Se o computador não tivesse reconhecido esse problema e se recuperado, não acredito que a Apollo 11 teria pousado na lua com sucesso. — Margaret Hamilton

Na foto abaixo, Hamilton posa ao lado de todo o código — e quanto código — do software de navegação que ela e sua equipe no MIT produziram para levar o homem à lua. Essa imagem se tornou icônica tanto com relação ao incrível feito espacial realizado, como representação feminina na história da ciência.

Calma, está acabando:

Na década de 70 temos a primeira mulher a entrar no mercado de games! Carol Shaw trabalhava para a Atari, uma das empresas pioneiras da área. Em 1978, foi a responsável por criar o sistema de geração procedural de conteúdo, que permitiu a criação de fases diferentes — passo gigante pros games.

Um pulo para o século XXI! Frances Allen teve um impacto enorme na área de pesquisa de compiladores, criando alguns dos algoritmos que definiram a base para a tecnologia de otimização usada por eles. Também liderou o time que desenvolveu a primeira estrutura usada para execuções paralelas de instruções pelos compiladores.

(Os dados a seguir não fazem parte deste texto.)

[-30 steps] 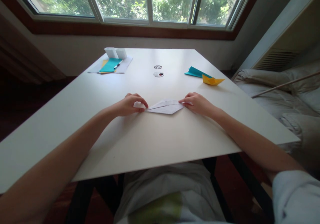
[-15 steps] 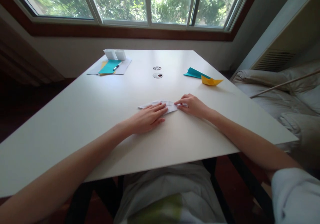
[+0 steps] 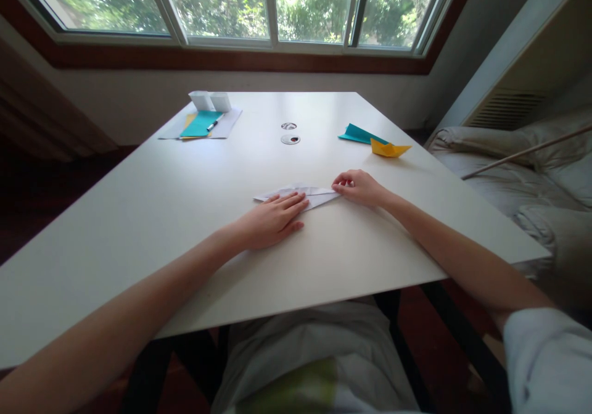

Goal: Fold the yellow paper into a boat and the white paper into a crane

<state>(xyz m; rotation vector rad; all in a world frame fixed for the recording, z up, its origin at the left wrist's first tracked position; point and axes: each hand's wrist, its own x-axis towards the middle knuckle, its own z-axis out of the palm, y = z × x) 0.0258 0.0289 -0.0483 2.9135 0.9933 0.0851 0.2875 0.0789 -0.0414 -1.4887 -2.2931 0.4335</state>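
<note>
if the left hand [image 3: 272, 221] slides or presses unevenly, the folded white paper [image 3: 320, 198] could shift and take a crooked crease; too hard a tug from the right hand [image 3: 361, 187] might bend or tear the narrow tip. the left grip is slack and flat, fingers stretched over the sheet, while the right one looks pinched on its right tip. the paper lies on the table [image 3: 277, 290], nearer than the yellow boat [image 3: 391, 149]; it is thin, low and pointed at both ends, a lengthwise fold line showing, part of it hidden under fingers.
</note>
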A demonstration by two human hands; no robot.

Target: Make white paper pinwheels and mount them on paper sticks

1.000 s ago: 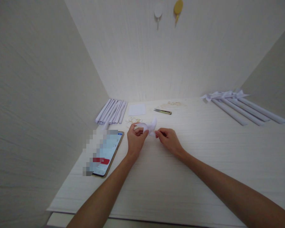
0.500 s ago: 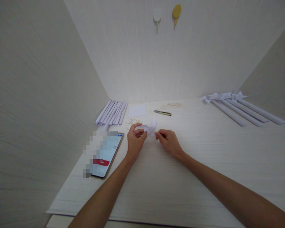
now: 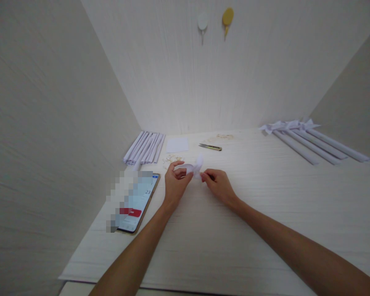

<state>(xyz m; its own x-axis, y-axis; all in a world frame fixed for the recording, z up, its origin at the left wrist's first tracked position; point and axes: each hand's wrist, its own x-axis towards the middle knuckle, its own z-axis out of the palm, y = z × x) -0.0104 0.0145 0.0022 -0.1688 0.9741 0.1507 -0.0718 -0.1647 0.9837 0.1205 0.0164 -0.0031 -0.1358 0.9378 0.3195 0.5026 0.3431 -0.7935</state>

No começo de 2019, o mundo foi apresentado à primeira imagem dos arredores de um buraco negro. O feito é resultado do esforço de vários pesquisadores do consórcio internacional Telescópio Horizonte de Eventos (EHT). Entre eles, o nome da cientista da computação norte-americana Katie Bouman se destaca. Aos 30 anos de idade, ela liderou o time que foi responsável por desenvolver o algoritmo de cruzamento e correção de dados obtidos pelos telescópios. Esse algoritmo foi essencial para a construção da imagem de um buraco negro localizado há 55 milhões de anos-luz do Sistema Solar.

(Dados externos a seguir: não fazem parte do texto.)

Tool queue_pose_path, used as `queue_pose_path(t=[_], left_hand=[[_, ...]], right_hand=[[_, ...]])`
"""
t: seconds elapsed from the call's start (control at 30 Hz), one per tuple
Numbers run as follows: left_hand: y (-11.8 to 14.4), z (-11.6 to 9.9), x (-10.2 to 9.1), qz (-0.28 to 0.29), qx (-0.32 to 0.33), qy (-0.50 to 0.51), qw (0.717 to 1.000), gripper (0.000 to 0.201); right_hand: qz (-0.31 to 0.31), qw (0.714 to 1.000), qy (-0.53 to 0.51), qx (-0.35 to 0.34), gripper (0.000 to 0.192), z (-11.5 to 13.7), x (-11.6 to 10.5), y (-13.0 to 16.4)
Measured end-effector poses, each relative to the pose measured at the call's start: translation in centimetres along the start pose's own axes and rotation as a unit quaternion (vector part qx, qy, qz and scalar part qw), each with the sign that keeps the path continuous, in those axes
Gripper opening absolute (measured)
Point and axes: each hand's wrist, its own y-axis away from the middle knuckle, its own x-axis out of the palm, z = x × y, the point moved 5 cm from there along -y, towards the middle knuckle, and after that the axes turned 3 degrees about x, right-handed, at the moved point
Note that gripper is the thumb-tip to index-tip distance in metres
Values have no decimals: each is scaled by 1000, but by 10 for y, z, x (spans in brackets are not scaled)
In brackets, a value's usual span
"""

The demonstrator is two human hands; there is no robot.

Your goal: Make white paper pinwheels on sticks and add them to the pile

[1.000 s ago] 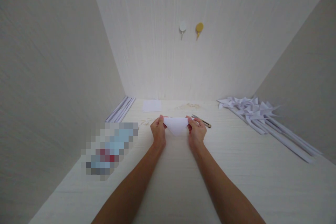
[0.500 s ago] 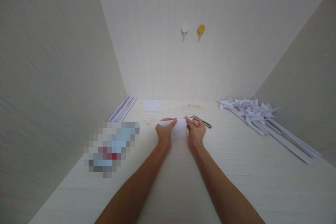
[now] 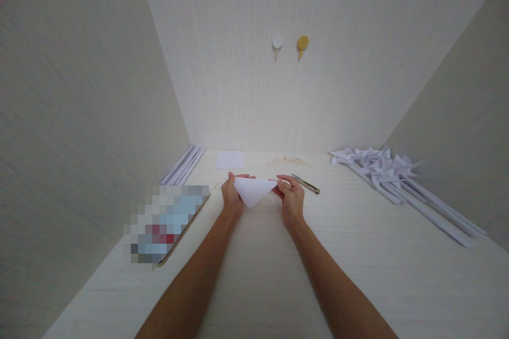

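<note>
A white sheet of paper (image 3: 254, 189), showing as a triangle with its point toward me, is held between my two hands above the table. My left hand (image 3: 233, 195) grips its left corner, thumb on the near side. At the right corner, my right hand (image 3: 291, 197) pinches the paper between thumb and fingers. Just beyond my right hand lies a utility knife (image 3: 308, 184) with its blade pointing away to the left. Behind my left hand, a flat stack of white paper (image 3: 230, 159) rests near the wall.
Several rolled paper sticks (image 3: 183, 166) lie at the back left. A pixelated flat object (image 3: 175, 225) is in front of them. At the right are white paper pinwheels (image 3: 382, 164) on long paper sticks (image 3: 433, 212). Two hooks, one white (image 3: 277, 42) and one yellow (image 3: 303, 43), are on the wall.
Both hands have shifted a little left and my left hand has turned. The paper, earlier a narrow strip between my thumbs, now shows as a downward triangle.
</note>
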Motion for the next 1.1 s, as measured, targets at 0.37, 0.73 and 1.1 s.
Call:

A foto da reação da Katie quando a imagem foi gerada pela primeira vez viralizou nas redes sociais de todo o mundo.

Com esse incrível feito da Katie Bouman e o de todas as outras mulheres, a gente encerra a linha do tempo aqui.

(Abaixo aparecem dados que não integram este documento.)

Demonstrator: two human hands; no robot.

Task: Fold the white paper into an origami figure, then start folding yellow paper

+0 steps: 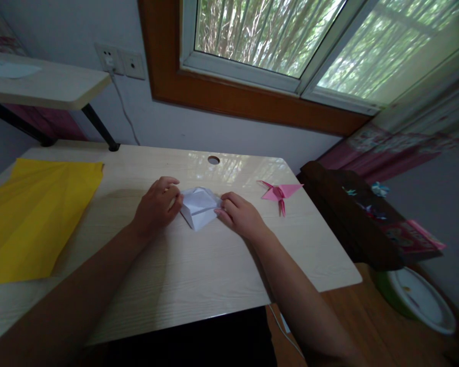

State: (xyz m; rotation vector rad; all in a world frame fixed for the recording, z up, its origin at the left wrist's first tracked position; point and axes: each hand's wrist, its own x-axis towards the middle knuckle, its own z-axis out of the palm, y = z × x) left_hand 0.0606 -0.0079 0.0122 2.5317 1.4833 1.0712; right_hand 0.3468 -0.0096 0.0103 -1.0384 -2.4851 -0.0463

Espero que tenha conseguido ilustrar o tamanho da contribuição das mulheres ao longo da história da computação. Tantos nomes presentes ao longo do século passado, e vários já deixando sua marca no século atual, servem como inspiração para mulheres ao redor de todo o mundo continuarem ocupando espaços e contribuindo incrivelmente para essa ciência.